Firewalls _are not needed_ if you're not running services that _should not be running_ on servers for the internet.
Because
Defense in depth is a good philosophy to have, protecting against configuration mistakes.
You are also protected if exploit code is run (say via a buffer overflow that changes hosts.deny).
Firewalls can also protect against low-level attacks that don't attack the services/applications themselves.
When properly configured, firewalls can be invaluable in logging traffic and otherwise keeping out unwanted traffic and IP spoofs -- and can do a far better job than simple packet filtering on a router. That said, anyone who believes that firewalls are the be-all end-all of security is fooling themselves.
I think it's pretty poor form to call someone else a dimwit when you're lacking a lot of info yourself. There's a reason that a firewall is industry-wide best practice for an Internet site or user network, and it's not because we're all dimwits.

--
"You can never have too many elephants on your team."
Tips by addaon · 2001-06-26 22:56 · Score: 1

Do Cisco tech folks take tips? I mean, of course they're only doing their job, but when someone saves your ass bigtime and really impresses you in the process, it's often nice to show some appreciation.

--

I've had this sig for three days.
I suspect... by wiredog · 2001-06-26 23:47 · Score: 2

I suspect that someone from legal saw that, feared a lawsuit, and whacked Taco with a clue-stick. Thus neccessitating a quick edit.

--

Best Slashdot Co
Re:Eeep - scary moderators! by wiredog · 2001-06-27 00:33 · Score: 2

That actually makes sense. So, who whacked Taco with the clue-stick to get him to pull the original posting?

--

Best Slashdot Co
Cisco Tech Support over Multiple Days of Problems by drfalken · 2001-06-27 01:37 · Score: 2

I had an experience recently with a Cisco firewall and due to the nature of the problem I would have to wait-and-see days at a time to see if the problem was reoccurring or had been fixed as we tried different things. The tech I was assigned to called me several times a day, was willing to stay on the phone with me for hours at a time educating me on the issues, the technology and walking me through the solution. I couldn't believe it. He emailed several times a day too, as did the Cisco dispatch system that kept track of the issue.
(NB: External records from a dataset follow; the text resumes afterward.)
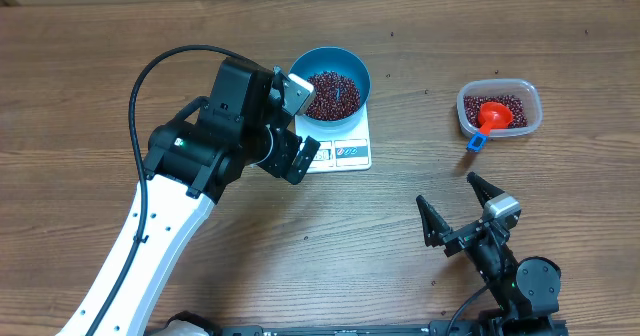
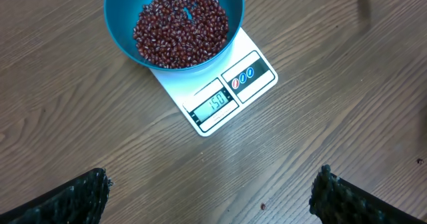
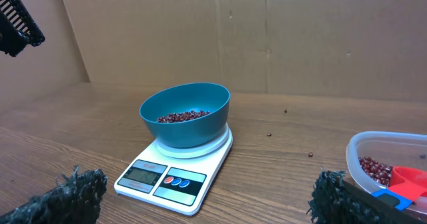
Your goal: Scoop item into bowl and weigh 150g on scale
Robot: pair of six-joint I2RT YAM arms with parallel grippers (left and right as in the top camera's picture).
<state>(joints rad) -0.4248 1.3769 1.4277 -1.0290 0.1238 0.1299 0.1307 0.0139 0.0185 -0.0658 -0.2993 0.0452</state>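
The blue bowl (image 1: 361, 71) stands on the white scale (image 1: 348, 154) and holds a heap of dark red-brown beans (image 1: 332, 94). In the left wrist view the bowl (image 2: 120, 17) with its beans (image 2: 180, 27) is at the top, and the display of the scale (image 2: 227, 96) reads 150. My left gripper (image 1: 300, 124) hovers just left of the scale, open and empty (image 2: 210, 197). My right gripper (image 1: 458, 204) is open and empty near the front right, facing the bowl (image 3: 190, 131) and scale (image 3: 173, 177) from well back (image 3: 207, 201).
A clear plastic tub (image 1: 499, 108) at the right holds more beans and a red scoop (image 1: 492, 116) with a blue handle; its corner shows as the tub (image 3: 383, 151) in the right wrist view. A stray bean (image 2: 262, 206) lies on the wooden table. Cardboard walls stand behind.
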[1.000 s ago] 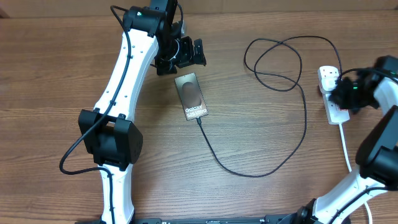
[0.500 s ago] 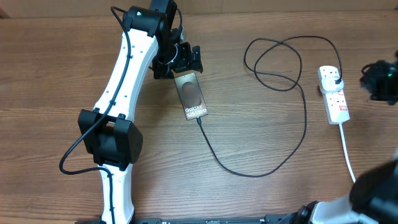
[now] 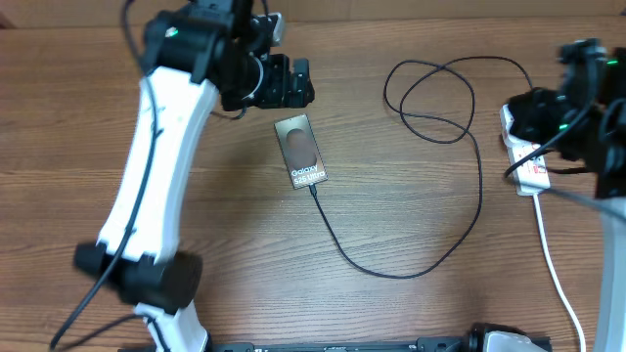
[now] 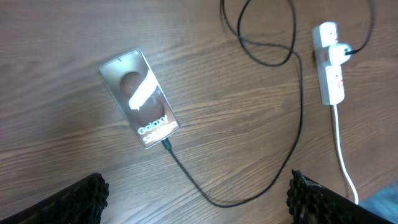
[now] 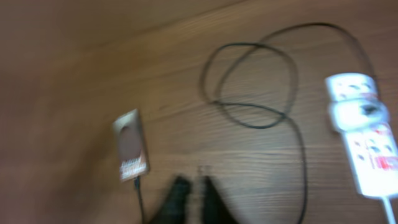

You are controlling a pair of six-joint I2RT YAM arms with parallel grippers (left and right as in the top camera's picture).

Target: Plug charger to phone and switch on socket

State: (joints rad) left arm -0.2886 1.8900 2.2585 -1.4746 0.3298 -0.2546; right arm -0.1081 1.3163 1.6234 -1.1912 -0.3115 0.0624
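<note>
The phone (image 3: 301, 151) lies flat on the wooden table with its lettering toward me. It also shows in the left wrist view (image 4: 138, 98) and the right wrist view (image 5: 130, 152). The charger cable (image 3: 430, 259) runs from the phone's lettered end, where its connector (image 4: 166, 144) meets the edge, and loops right to the socket (image 3: 533, 172). My left gripper (image 3: 289, 83) is open and empty, raised beyond the phone's far end. My right gripper (image 3: 533, 115) hangs above the socket's plug end, fingers (image 5: 191, 198) close together, blurred, holding nothing.
The socket's thick white cord (image 3: 550, 256) runs toward the front right edge. The cable's loops (image 3: 430, 98) lie at the back between phone and socket (image 4: 329, 65). My left arm's white links (image 3: 147, 186) span the table's left side.
Both arms have risen from the table. My left gripper moved back off the phone's far end. My right gripper left the socket's switch, swung right, then came back higher above it.
</note>
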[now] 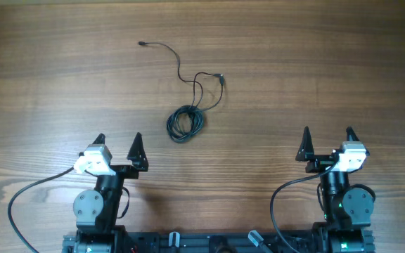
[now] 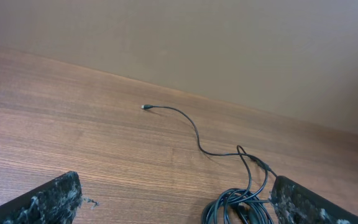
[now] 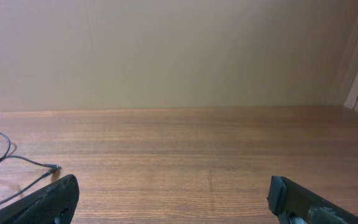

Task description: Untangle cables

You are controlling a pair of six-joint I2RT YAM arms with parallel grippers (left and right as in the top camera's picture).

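Note:
The cables (image 1: 186, 121) are thin black cords lying on the wooden table, wound into a small coil with looped strands above it. One strand runs up left to a small plug end (image 1: 141, 43); another plug end (image 1: 220, 76) lies at the upper right. My left gripper (image 1: 117, 143) is open and empty, below and left of the coil. In the left wrist view the coil (image 2: 238, 205) lies between the fingers, close to the right one, and the long strand's plug (image 2: 145, 107) lies ahead. My right gripper (image 1: 327, 139) is open and empty, far right of the cables. The right wrist view shows a strand end (image 3: 48, 166) at its left.
The wooden table (image 1: 315, 63) spans the whole overhead view. Thick black robot cables (image 1: 20, 200) hang by both arm bases at the front edge. A plain beige wall (image 3: 179, 50) stands behind the table's far edge.

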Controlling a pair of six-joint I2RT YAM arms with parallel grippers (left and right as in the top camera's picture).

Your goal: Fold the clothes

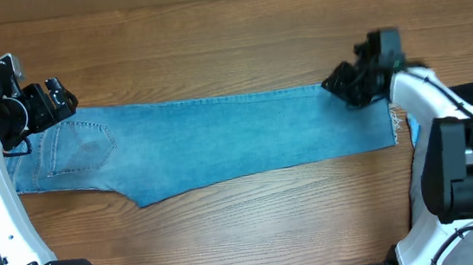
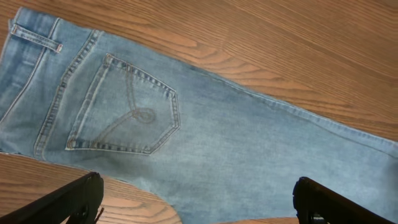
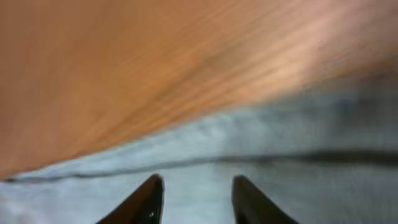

Congratulations to Cisco. They are huge and have a massive install base but provide the best tech support I have ever seen.

I don't even want to talk about my bad experiences with Microsoft's premier technical support.
----------------------------
Let this be a lesson..... by BluSkreen · 2001-06-27 15:43 · Score: 3

...to all of us that do this for a living. Forget for a moment that most here have never set foot in a real data center, much less even own a server. No pros want to see another's network go down (well, most of the time ;-) ), and we don't want ours down. I've spent many an hour looking at an errant PIX, or troubleshooting some other network config. I know what those guys were going through. It sucks...

Don't slack. When you slack it bites you in the ass. Maybe not today, maybe not tomarrow, but someday, someday soon, it will.

Test your failover configs. How? By actually making them fail. During the maintaince window, power that primary router/firewall/load balancer down hard and see if the fail over works. It's like testing back ups, kids. You have to know they work before you need them.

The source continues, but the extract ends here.